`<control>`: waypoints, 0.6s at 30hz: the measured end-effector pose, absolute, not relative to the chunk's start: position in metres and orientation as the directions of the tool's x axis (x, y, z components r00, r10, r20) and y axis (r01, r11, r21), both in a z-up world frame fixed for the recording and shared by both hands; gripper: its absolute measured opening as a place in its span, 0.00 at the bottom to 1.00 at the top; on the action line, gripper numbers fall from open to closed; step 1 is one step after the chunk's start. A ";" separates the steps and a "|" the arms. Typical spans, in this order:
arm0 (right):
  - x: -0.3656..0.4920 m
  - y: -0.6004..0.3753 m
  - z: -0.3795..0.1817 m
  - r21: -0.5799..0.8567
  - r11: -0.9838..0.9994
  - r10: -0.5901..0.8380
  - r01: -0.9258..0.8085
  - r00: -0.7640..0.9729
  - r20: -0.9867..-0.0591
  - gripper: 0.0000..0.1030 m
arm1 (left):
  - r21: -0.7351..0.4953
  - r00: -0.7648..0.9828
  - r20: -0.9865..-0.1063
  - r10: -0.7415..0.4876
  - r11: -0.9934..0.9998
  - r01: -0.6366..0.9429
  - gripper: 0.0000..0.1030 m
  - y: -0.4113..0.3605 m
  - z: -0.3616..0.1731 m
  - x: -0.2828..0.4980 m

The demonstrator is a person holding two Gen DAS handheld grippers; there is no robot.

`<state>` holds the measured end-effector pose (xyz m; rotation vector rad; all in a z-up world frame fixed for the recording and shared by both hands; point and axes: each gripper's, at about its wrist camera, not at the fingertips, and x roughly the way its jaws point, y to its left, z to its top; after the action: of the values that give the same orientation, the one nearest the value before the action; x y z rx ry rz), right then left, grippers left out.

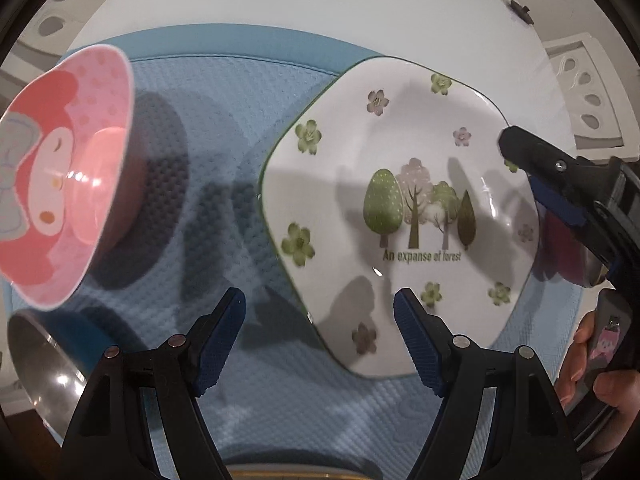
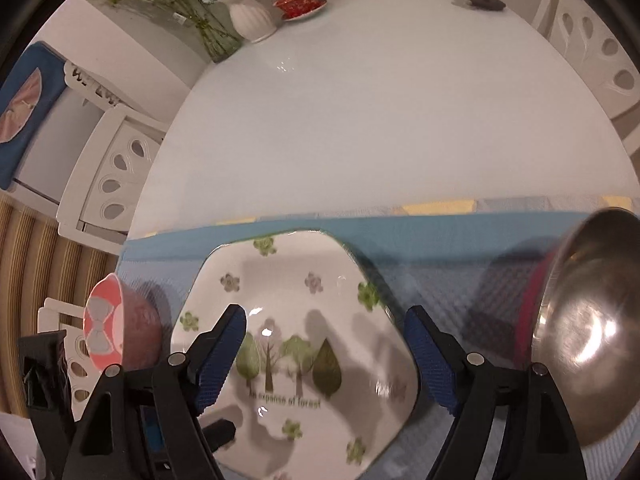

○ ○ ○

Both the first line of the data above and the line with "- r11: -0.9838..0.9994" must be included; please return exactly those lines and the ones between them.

* [Problem solution]:
`<control>`: waypoints, 0.6s at 30hz: the measured end-effector pose, absolute, not relative to the chunk's start: position in metres and orientation as the directions of the tool's x axis (x, y, z components r00, r10, r20) and y axis (r01, r11, r21), both in a z-up world frame fixed for the recording and shared by both hands; gripper: its absolute measured opening as a place in its span, 0.00 at the bottom to 1.00 at the top; on the action line, gripper numbers fall from open to closed; step 1 is one step after the chunk's start. A ";" separates the steps and a "|" the arms. Typical spans, in this order:
arm0 (right):
  - x: -0.3656..0.4920 m
  - y: -0.6004..0.3753 m
  - z: -0.3795..0.1817 m
  - r21: -0.5799..0.8567
  - r11: -0.9838..0.9994

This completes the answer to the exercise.